Druk Green Power Corporation (DGPC) Managing Director, Dasho Chhewang Rinzin, said that the leanest river discharges are from the end of December until March and therefore, the shutdown of the Tala power plant has been scheduled accordingly.

He said that with the shutdown of the Tala power plant, the firm power capacity of 190MW of Tala is no longer available for Bhutan.

“Immediately upon shutting down Tala power plant on January 1, we started to import power from the Indian Energy Exchange,” he said, adding that buying from the Indian Energy Exchange was the approved mode of import possible from India, although Bhutan’s preference was for banking or a swapping of energy arrangement.

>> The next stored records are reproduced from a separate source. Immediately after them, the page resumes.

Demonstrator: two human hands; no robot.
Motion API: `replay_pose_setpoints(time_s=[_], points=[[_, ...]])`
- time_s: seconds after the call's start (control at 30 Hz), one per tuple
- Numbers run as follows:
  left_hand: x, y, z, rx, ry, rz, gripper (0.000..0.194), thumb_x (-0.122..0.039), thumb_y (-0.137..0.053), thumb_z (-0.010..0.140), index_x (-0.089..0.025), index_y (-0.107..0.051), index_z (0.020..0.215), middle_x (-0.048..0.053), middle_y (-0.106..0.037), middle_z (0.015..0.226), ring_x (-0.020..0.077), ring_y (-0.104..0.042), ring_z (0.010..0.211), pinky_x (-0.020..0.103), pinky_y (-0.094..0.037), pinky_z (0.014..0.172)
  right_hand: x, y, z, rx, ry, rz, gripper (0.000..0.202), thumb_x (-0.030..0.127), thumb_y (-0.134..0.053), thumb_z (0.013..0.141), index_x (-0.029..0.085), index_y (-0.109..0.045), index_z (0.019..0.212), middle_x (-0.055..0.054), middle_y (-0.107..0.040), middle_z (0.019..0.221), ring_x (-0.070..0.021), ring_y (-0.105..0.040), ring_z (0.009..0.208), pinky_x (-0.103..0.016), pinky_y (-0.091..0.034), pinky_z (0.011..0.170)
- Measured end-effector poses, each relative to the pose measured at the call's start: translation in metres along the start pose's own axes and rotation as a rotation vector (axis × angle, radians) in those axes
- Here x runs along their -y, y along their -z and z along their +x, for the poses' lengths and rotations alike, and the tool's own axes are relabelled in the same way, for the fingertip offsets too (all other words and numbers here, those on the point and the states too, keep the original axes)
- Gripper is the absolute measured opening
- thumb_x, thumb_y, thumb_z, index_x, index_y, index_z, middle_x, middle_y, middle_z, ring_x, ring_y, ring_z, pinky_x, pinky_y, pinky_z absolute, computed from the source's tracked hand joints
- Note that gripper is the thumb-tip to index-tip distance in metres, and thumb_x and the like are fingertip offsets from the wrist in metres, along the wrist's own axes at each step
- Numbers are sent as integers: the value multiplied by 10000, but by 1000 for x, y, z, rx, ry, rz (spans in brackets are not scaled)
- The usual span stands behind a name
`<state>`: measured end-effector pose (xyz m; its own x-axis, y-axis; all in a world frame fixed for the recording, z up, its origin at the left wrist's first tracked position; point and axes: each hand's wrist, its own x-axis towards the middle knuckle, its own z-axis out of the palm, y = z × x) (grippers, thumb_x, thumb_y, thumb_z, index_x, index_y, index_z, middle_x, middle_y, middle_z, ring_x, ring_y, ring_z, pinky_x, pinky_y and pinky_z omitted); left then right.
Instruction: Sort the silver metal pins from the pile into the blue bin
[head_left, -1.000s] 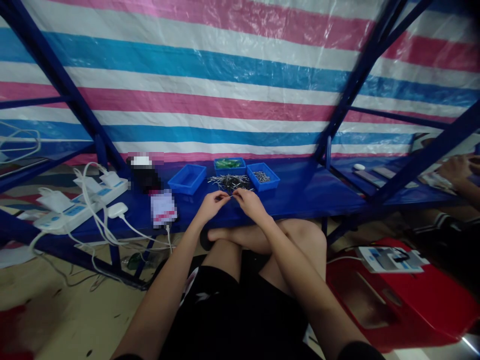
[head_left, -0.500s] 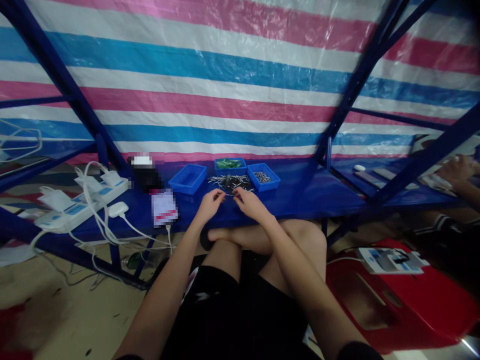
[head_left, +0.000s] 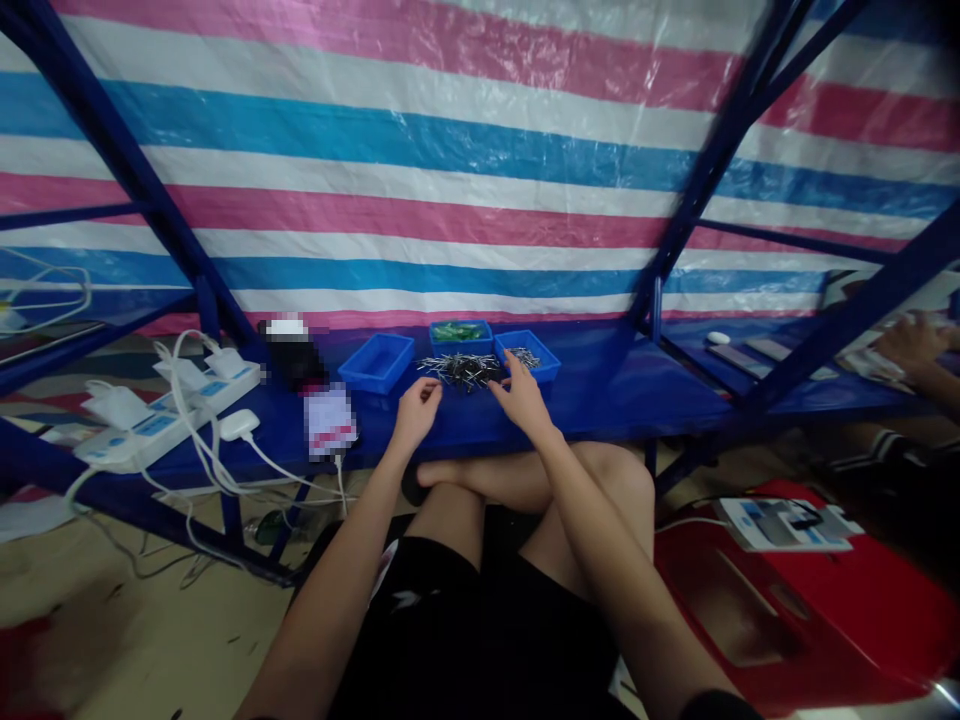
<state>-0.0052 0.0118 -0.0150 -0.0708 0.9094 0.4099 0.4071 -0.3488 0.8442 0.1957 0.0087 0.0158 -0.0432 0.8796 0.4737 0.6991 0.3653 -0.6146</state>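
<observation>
A loose pile of thin metal pins, silver and dark (head_left: 466, 370), lies on the blue table in front of me. My left hand (head_left: 417, 408) is at the pile's near left side, fingertips pinched together; whatever is between them is too small to make out. At the near right edge of the pile, my right hand (head_left: 521, 397) has its thumb and index finger spread apart. Its index finger reaches over the near left rim of the right blue bin (head_left: 551, 368), which holds small silver pieces (head_left: 527, 357). Nothing shows in that hand.
A blue bin with green pieces (head_left: 459, 332) stands behind the pile, and another blue bin (head_left: 377, 365) is to the left. A phone (head_left: 331, 420), cables and a white power strip (head_left: 161, 420) occupy the left side. Another person's hand (head_left: 913, 345) is far right.
Both hands were close together at the pile's front, a thin piece between them. My right hand has moved right and forward to the right bin, its fingers spreading; the left stays nearly in place.
</observation>
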Motion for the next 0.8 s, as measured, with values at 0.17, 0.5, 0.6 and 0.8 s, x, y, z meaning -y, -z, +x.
replay_pose_setpoints(time_s=[0.17,0.5,0.6,0.8], points=[[4,2,7,-4,5,158,173,-259,-501,761,-163,-603,862,67,-649,838,180,-605,753,299,-471,732,7,-9,-12,225,99,-147,468,280,-507,830,185,-417,1279,-112,-567,1133,-191,-573,926,-312,-442,812],[0,9,53,118,74,978,283,-169,-416,794,-73,-603,983,224,-567,1000,317,-612,861,408,-476,728,17,-11,-19,397,244,-348,313,286,-485,860,144,-556,1130,-111,-595,1065,-193,-529,1010,-296,-381,900],[2,4,60,144,120,1053,294,-145,-373,818,-64,-599,987,221,-575,986,327,-602,902,421,-477,744,19,-9,-19,405,254,-360,312,292,-483,863,144,-557,1128,-108,-593,1072,-196,-527,1013,-297,-376,903],[1,4,65,136,118,1076,287,-138,-369,832,-79,-583,1014,210,-582,1014,308,-600,922,398,-471,765,19,-8,-20,400,251,-359,311,300,-482,863,150,-560,1123,-105,-594,1073,-202,-529,1013,-305,-377,905]])
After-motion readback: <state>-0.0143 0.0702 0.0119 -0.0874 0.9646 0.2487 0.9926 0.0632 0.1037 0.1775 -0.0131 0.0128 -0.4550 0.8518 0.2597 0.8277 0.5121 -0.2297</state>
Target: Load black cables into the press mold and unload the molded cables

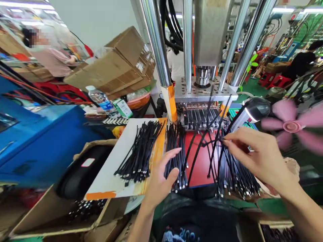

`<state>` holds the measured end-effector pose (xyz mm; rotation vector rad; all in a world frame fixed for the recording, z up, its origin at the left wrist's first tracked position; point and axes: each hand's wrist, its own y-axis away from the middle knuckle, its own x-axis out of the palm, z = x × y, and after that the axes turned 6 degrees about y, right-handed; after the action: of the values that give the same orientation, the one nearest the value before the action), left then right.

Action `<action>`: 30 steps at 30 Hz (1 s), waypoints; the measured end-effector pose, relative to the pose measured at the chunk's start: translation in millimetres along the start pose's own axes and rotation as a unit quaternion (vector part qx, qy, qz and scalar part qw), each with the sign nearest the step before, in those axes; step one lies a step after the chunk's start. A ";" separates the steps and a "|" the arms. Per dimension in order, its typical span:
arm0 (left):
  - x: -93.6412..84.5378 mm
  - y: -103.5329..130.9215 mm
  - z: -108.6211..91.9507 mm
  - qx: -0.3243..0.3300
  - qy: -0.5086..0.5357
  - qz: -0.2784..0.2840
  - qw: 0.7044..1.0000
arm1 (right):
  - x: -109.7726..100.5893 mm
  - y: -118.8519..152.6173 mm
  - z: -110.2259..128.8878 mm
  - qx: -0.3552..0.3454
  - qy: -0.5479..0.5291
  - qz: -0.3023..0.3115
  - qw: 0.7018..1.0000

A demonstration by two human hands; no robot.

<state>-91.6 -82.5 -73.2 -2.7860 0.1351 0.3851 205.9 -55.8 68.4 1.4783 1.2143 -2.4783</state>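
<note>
My right hand (259,154) pinches several short black cables (214,148) between thumb and fingertips; they fan out, blurred, over a red board (198,168). My left hand (158,181) is open, thumb and index finger apart, beside a middle bundle of black cables (180,168) with small metal-tipped plugs. Another cable bundle (141,151) lies on the white board (108,174) to the left. Below my right hand spreads a third cable pile (234,176), plug ends towards me. Behind the held cables is a metal mould with slots (199,117), partly hidden by them.
A press with steel columns (156,43) and a metal ram (212,33) rises ahead. A pink fan (291,126) and black lamp-like tube (257,109) stand right. At left are a black tray (83,171), cardboard box (118,64) and water bottle (99,97). Other people are farther off.
</note>
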 end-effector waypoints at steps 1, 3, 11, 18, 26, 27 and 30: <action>9.7 2.2 -2.8 -0.025 0.058 0.055 0.997 | 1.1 5.4 5.4 0.004 -0.018 0.031 0.999; 35.3 11.3 -7.5 -0.082 0.205 0.164 0.961 | 8.3 18.2 13.0 0.015 -0.048 0.084 0.995; 121.3 47.9 -15.3 -0.234 0.595 0.282 0.715 | 30.2 52.7 10.7 0.060 -0.048 0.121 0.990; 116.3 63.0 -14.5 -0.326 0.398 0.269 0.814 | 14.2 62.3 -28.0 0.133 0.024 -0.053 0.989; 101.3 52.1 -12.1 -0.253 0.384 0.370 0.808 | -28.0 227.3 -109.7 0.556 0.134 -0.059 0.818; 98.8 49.7 -13.8 -0.244 0.377 0.395 0.802 | -24.7 246.2 -95.3 0.582 0.067 -0.028 0.810; 95.2 40.6 -22.0 -0.195 0.360 0.487 0.772 | 2.2 269.8 -31.4 0.567 -0.259 0.105 0.775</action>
<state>-0.4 -132.6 -92.0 -2.8182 1.8912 -0.5542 329.2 -224.2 -105.5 0.6765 -0.6612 -3.1630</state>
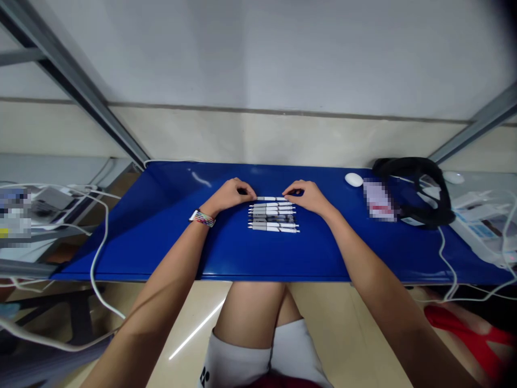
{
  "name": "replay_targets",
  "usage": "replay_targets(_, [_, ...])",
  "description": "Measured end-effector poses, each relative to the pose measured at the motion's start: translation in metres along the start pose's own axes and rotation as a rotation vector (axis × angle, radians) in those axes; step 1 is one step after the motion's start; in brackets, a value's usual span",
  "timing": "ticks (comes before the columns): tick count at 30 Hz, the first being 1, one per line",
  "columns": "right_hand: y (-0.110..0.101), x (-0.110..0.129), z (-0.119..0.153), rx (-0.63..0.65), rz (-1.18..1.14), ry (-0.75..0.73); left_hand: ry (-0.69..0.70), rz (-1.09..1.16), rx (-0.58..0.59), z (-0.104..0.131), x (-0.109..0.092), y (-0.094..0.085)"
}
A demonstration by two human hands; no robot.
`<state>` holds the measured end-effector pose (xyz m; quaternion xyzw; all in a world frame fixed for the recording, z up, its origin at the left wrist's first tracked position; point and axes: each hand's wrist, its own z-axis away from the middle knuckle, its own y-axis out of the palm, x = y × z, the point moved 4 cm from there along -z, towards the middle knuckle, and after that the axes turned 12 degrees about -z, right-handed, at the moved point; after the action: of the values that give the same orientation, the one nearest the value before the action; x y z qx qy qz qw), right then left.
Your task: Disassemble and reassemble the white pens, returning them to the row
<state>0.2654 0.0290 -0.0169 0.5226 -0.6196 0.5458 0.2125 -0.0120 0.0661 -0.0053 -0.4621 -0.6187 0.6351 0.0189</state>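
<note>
Between my two hands lies a white and grey pen (271, 198), level across the blue tabletop (250, 256). My left hand (234, 194) pinches its left end with thumb and fingertips. At the other end, the fingertips of my right hand (305, 195) close on the pen's right tip. Just below it, several similar pens (272, 227) lie side by side in a stack of parallel rows, their grey grips and points to the left and white barrels to the right. A colourful woven band (203, 217) circles my left wrist.
At the right of the table are a white oval mouse-like object (354, 179), a blurred-out pinkish item (378, 199) and a black strap-like headset (434, 215). White cables (105, 231) hang at both sides. A pale wall (283, 137) stands behind the table, with grey metal posts at each end.
</note>
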Motion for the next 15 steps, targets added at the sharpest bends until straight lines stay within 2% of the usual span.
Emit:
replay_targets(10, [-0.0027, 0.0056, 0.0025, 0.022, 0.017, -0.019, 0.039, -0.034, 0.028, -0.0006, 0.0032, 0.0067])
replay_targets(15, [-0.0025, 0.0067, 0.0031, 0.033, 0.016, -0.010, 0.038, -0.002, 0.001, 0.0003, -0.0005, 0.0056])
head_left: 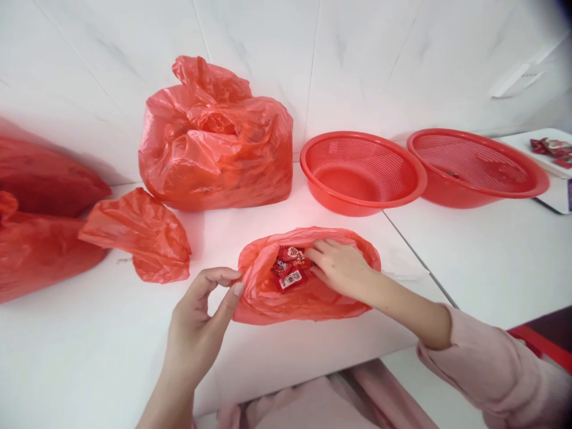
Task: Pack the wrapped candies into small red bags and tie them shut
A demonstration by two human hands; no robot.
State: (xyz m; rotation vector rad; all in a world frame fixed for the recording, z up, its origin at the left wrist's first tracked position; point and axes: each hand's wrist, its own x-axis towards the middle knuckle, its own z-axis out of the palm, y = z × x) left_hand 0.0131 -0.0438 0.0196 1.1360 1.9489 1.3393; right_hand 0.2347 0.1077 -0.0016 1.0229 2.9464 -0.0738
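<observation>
The left hand (196,325) pinches the left rim of the open red bag (268,311), near centre; the right hand (343,268) reaches inside beside small packets (290,279), its grip hidden. Steady rim tension should keep the mouth wide.

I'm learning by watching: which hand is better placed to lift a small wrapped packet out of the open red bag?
Probably the right hand: it reaches inside the open red bag, close to the small wrapped packets. The left hand is at the bag's rim, apparently pinching it.
</observation>
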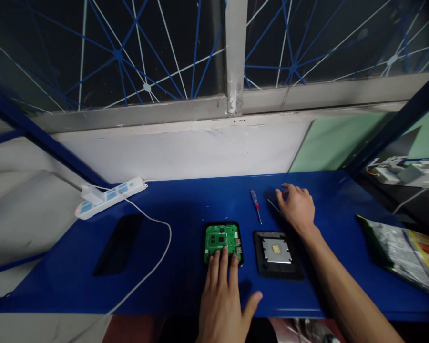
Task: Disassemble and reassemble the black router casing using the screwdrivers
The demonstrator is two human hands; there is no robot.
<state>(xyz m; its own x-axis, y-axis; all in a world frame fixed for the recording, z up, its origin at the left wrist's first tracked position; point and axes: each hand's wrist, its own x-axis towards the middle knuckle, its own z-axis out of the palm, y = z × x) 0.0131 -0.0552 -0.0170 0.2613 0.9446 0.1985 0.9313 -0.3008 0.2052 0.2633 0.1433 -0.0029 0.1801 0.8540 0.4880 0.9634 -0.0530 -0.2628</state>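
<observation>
A green circuit board (217, 237) sits in a black square case near the middle of the table. My left hand (223, 295) lies with spread fingers, its fingertips on the board's lower edge. To the right is a black square cover (260, 271) with a silver metal plate (277, 251) on it. Above that cover, my right hand (296, 206) is bent over the table beside a thin metal shaft (273, 206); whether its fingers hold anything is hidden. A screwdriver (255, 202) with a clear and red handle lies left of my right hand, its tip toward me.
A white power strip (110, 197) with a plugged-in adapter stands at the back left, and its white cable (164, 252) curves over the table. A dark flat object (117, 245) lies at the left. At the right edge rests a shiny packet (403, 250). Blue frame posts rise on both sides.
</observation>
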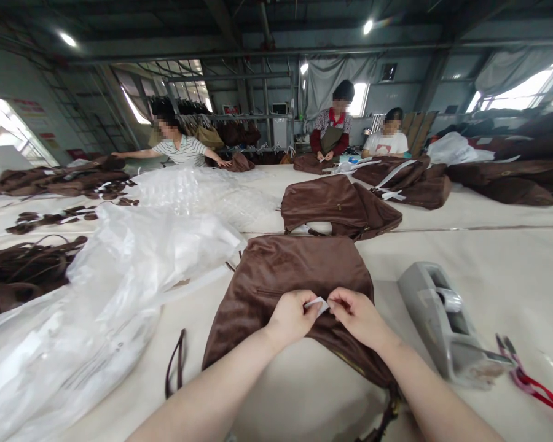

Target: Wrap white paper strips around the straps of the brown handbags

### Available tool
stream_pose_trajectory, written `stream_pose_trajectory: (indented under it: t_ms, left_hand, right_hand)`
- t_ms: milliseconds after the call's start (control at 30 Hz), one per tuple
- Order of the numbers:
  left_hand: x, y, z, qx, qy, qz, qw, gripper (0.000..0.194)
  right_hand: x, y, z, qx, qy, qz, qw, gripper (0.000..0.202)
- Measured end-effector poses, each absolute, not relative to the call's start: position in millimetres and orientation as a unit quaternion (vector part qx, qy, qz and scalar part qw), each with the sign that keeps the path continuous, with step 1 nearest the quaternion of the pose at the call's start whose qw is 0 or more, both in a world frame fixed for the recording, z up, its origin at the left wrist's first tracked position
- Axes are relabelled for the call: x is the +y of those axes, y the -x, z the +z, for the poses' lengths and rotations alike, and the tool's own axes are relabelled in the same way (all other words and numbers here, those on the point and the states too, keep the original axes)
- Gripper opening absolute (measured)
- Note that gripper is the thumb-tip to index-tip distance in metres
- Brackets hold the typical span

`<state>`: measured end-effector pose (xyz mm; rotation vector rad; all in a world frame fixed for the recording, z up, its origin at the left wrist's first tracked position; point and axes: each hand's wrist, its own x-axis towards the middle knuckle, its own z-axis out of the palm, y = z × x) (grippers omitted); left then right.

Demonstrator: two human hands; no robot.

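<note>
A brown leather-look handbag [304,261] lies flat on the table in front of me, its curved opening toward me. Above it, my left hand [291,316] pinches a small white slip [321,304], which looks like paper or a tag. The fingertips of my right hand [358,314] are closed on the slip's other edge. Both forearms reach in from the bottom of the view. To the left of the bag rests a thin brown strap loop [175,363].
A grey tape dispenser [421,307] and a red-handled tool [525,376] lie right. Clear plastic bags [120,264] and brown straps [32,264] cover the left. Another brown bag [322,199] lies beyond mine. Three people, one in a striped shirt [187,152], are across the table.
</note>
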<state>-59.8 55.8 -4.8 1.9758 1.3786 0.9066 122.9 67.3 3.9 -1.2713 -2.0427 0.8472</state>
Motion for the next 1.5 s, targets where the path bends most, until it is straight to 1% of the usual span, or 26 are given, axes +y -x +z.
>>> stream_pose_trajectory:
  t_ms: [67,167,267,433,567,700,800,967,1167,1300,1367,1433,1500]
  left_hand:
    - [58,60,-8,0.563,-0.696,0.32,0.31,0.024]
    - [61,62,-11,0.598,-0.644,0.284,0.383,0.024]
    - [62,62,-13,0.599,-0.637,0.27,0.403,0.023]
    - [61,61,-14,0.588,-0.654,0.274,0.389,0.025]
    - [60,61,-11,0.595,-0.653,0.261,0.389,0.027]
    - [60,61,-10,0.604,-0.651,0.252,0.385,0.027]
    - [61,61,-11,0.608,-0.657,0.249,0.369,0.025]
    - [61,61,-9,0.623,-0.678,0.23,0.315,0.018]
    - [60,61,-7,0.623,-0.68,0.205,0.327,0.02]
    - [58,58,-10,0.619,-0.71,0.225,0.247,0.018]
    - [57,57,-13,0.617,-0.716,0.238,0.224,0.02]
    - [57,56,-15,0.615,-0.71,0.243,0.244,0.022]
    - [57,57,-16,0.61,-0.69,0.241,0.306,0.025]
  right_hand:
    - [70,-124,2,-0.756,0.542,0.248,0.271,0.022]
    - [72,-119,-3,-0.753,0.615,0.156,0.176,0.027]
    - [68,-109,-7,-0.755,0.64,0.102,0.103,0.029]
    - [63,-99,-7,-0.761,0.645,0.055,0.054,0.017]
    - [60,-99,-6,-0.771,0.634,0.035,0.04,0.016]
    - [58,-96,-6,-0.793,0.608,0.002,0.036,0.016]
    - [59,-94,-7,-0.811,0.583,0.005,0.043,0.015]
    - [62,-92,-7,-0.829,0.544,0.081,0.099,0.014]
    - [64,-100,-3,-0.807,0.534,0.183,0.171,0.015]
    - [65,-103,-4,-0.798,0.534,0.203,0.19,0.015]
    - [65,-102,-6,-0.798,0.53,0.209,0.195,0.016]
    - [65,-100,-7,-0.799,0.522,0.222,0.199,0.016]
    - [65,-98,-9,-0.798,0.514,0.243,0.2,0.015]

Dasho said that the DGPC anticipates that the country will import a daily average of 150-200MW of electricity from the Indian Energy Exchange and that the monthly imports in terms of energy will be around 130 to 140MU.




He also said that to defray the high costs of buying energy from the Indian Energy Exchange, the DGPC is scheduling the generation from their other plants in such a way as to import power from India during the off-peak hours when the tariffs are lower. “So in terms of electricity imports, we are varying from 0MW to 400MW, depending on the time of day.”

He said that this arrangement will continue until the Tala power plant is back in operation, which is scheduled for the end of March this year.

However, Dasho said that during previous lean seasons, Bhutan imported for grid stability and for short durations only, with Bhutan maintaining a net monthly export of electricity to India except in one case during the peak demand period of December to February.

“With that one instance of small import, the net import was netted off from the next month’s energy export quantum,” Dasho said.





Snowfall increased the generation 

Lyonpo said that the Tala plant was supposed to shut down on December 28 of last year; however it could not be shut down because the government didn’t get approval from India for power import. “The government only got approval on December 30.”

Lyonpo said that at the same time, Bhutan was lucky that there was snowfall at exactly this time on December 29 of last year, and therefore the snowfall has increased energy generation.

The generation during the lean season without snowfall would have been around 400MW but the snowfall increased it to 650MW, there is a substantial increase, but only for a few days.

Lyonpo said that the import of electricity was made from January 1.